## Task objective
Repeat every line of the listing below exactly, minus the pictures.

## Data extract
------
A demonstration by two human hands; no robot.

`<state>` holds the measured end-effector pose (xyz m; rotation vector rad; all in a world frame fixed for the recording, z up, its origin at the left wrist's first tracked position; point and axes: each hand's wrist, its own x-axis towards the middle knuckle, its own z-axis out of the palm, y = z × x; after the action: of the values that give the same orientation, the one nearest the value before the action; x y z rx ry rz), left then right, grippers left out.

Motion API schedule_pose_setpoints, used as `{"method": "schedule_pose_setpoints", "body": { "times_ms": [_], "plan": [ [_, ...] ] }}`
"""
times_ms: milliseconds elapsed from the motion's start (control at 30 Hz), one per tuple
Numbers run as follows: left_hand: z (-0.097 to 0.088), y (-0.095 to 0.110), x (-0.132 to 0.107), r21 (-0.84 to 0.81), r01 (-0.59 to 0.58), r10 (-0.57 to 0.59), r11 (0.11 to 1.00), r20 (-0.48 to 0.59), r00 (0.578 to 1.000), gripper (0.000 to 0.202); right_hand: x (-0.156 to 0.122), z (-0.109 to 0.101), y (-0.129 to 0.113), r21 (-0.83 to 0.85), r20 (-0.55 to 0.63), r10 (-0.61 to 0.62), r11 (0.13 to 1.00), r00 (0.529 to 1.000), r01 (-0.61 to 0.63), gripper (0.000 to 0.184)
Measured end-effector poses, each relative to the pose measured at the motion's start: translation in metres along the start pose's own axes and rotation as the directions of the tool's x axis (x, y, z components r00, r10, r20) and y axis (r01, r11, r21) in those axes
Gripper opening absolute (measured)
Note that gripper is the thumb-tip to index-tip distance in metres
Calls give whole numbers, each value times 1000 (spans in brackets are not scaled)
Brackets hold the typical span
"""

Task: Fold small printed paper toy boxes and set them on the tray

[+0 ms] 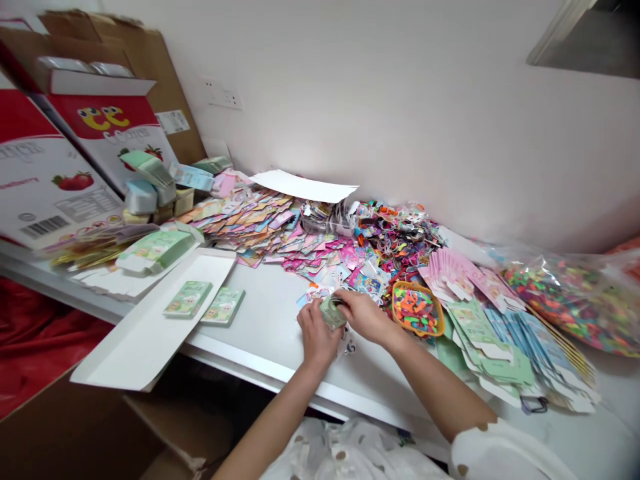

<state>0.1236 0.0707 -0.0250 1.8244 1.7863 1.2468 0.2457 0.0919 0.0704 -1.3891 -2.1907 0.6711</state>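
My left hand [320, 337] is closed around a small green cardboard box [331, 313] above the front part of the table. My right hand [364, 315] meets the upper right end of this box, its fingers pinched together. Something small and dark shows at those fingertips, too small to name. Printed stickers or cards [349, 343] lie under and just behind my hands. To the right of my right hand is an orange basket [442, 331] of small bright plastic pieces. Two closed green boxes [188, 299] lie to the left, one on a long white cardboard tray and one beside it.
The white tray [135, 347] juts over the table's front edge. Behind are heaps of colourful packets [250, 223] and tangled bands [400, 233]. Flat green cartons [493, 343] and blue cartons [535, 343] fan out at right, near a clear bag [575, 300]. Strawberry-printed boxes [50, 180] stand left.
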Motion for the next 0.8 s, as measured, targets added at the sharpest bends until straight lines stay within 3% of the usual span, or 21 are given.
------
## Output for this task
A demonstration by two human hands; no robot.

`<state>` holds the measured end-effector pose (xyz m; rotation vector rad; all in a world frame fixed for the recording, z up, its origin at the left wrist's first tracked position; point and axes: each hand's wrist, its own x-axis towards the middle knuckle, its own z-axis out of the palm, y = z × x; after the action: of the values that give the same orientation, the one nearest the value before the action; x y z rx ry rz), left then right, grippers left out.

Motion API schedule_pose_setpoints, used as `{"method": "schedule_pose_setpoints", "body": { "times_ms": [_], "plan": [ [_, ...] ] }}`
"""
times_ms: milliseconds elapsed from the motion's start (control at 30 Hz), one per tuple
Numbers run as follows: left_hand: z (-0.097 to 0.088), y (-0.095 to 0.110), x (-0.132 to 0.107), r21 (-0.84 to 0.81), r01 (-0.59 to 0.58), r10 (-0.57 to 0.59), r11 (0.11 to 1.00), r20 (-0.48 to 0.59), r00 (0.578 to 1.000), gripper (0.000 to 0.202); right_hand: x (-0.156 to 0.122), z (-0.109 to 0.101), y (-0.129 to 0.113), r21 (-0.83 to 0.85), r20 (-0.55 to 0.63), r10 (-0.61 to 0.62), r11 (0.13 to 1.00), r00 (0.529 to 1.000), r01 (-0.61 to 0.63), gripper (0.000 to 0.184)
Measured end-effector poses, each relative to the pose measured at the motion's start: translation in metres along the start pose's own axes and rotation as the directions of the tool's x axis (x, y, z components r00, r10, r20) and y axis (r01, r11, r21) in those axes
Gripper opening absolute (measured)
Note that gripper is the thumb-tip to index-tip distance in metres
Calls give whole numbers, each value times 1000 (spans in brackets are not scaled)
Brackets hold the typical span
"""

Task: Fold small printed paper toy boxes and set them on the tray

[+0 ms] 

<state>0.1236 0.0707 -0.0250 1.8244 1.7863 1.2468 0.2457 0.0919 0.0704 -1.3891 -2.1907 0.6711</state>
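My left hand [320, 337] is closed around a small green cardboard box [331, 313] above the front part of the table. My right hand [364, 315] meets the upper right end of this box, its fingers pinched together. Something small and dark shows at those fingertips, too small to name. Printed stickers or cards [349, 343] lie under and just behind my hands. To the right of my right hand is an orange basket [442, 331] of small bright plastic pieces. Two closed green boxes [188, 299] lie to the left, one on a long white cardboard tray and one beside it.
The white tray [135, 347] juts over the table's front edge. Behind are heaps of colourful packets [250, 223] and tangled bands [400, 233]. Flat green cartons [493, 343] and blue cartons [535, 343] fan out at right, near a clear bag [575, 300]. Strawberry-printed boxes [50, 180] stand left.
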Motion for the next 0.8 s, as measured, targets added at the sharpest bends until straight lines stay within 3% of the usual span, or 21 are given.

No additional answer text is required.